The lines to return run from the start of the material below through the line holding "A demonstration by", both included; please give them back exactly, minus the pictures.
START Provided material
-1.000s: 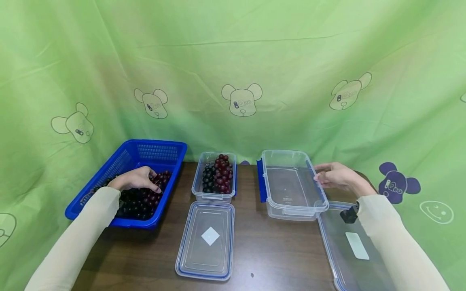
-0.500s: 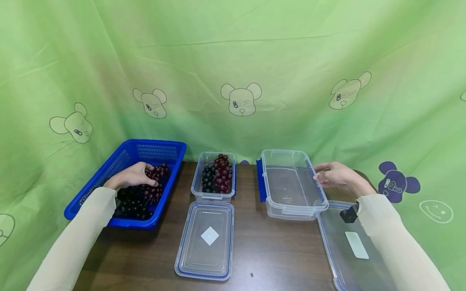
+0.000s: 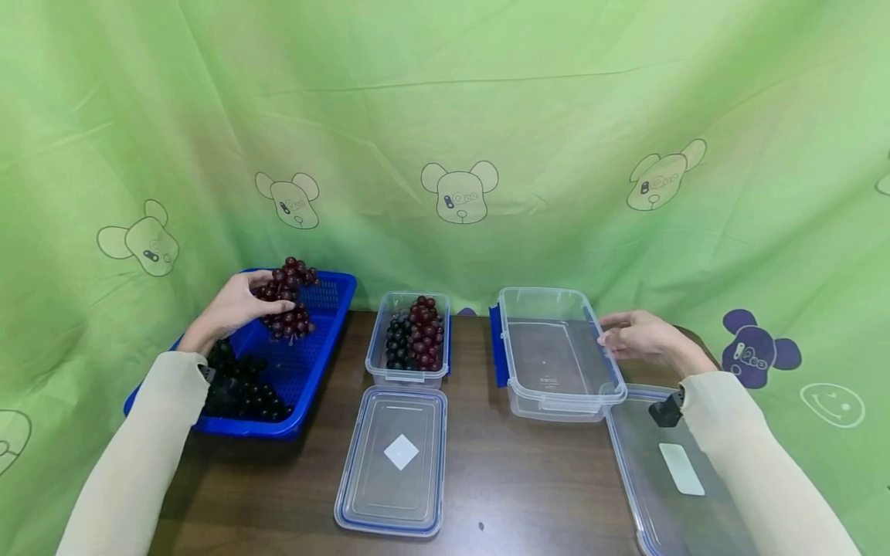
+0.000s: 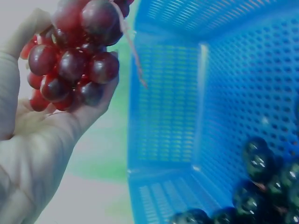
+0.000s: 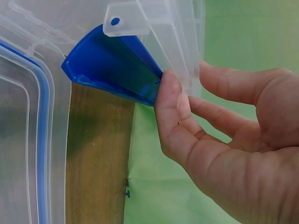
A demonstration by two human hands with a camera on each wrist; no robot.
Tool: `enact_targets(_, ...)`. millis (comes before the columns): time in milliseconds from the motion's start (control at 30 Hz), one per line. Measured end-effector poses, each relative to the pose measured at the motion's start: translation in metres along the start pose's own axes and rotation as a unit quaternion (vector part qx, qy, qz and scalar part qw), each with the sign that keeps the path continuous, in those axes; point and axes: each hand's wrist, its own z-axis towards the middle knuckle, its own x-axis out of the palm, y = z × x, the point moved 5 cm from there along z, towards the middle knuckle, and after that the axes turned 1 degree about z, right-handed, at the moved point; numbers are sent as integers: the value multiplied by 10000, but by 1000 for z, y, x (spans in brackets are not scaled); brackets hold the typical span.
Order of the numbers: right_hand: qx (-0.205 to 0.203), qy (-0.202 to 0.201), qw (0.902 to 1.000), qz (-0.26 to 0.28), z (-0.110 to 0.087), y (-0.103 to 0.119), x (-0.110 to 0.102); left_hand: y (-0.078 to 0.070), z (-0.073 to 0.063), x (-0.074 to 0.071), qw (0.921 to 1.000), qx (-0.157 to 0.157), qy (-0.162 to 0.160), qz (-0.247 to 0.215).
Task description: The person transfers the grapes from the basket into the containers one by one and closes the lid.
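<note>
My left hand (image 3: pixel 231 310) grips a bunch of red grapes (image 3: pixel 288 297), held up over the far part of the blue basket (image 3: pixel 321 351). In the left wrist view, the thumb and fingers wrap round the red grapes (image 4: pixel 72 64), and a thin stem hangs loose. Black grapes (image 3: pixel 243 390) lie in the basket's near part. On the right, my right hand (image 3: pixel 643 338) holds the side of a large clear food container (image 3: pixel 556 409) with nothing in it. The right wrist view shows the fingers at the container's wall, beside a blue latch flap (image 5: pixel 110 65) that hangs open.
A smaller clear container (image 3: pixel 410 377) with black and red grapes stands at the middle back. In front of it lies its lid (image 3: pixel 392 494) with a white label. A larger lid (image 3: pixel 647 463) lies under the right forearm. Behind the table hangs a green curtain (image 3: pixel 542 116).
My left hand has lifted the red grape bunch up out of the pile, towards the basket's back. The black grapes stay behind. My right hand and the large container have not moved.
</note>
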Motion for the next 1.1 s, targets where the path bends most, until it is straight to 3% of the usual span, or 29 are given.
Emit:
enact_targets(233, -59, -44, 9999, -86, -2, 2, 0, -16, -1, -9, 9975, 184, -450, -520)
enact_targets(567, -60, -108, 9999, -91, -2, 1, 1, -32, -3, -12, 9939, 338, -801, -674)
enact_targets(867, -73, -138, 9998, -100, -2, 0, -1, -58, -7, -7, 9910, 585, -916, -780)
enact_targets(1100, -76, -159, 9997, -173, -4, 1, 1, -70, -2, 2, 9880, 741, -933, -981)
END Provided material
Exercise answer:
-1.000s: 
-0.500s: 
+0.000s: 
+0.000s: 
+0.000s: 
A demonstration by two human hands with a camera on each wrist; no robot.

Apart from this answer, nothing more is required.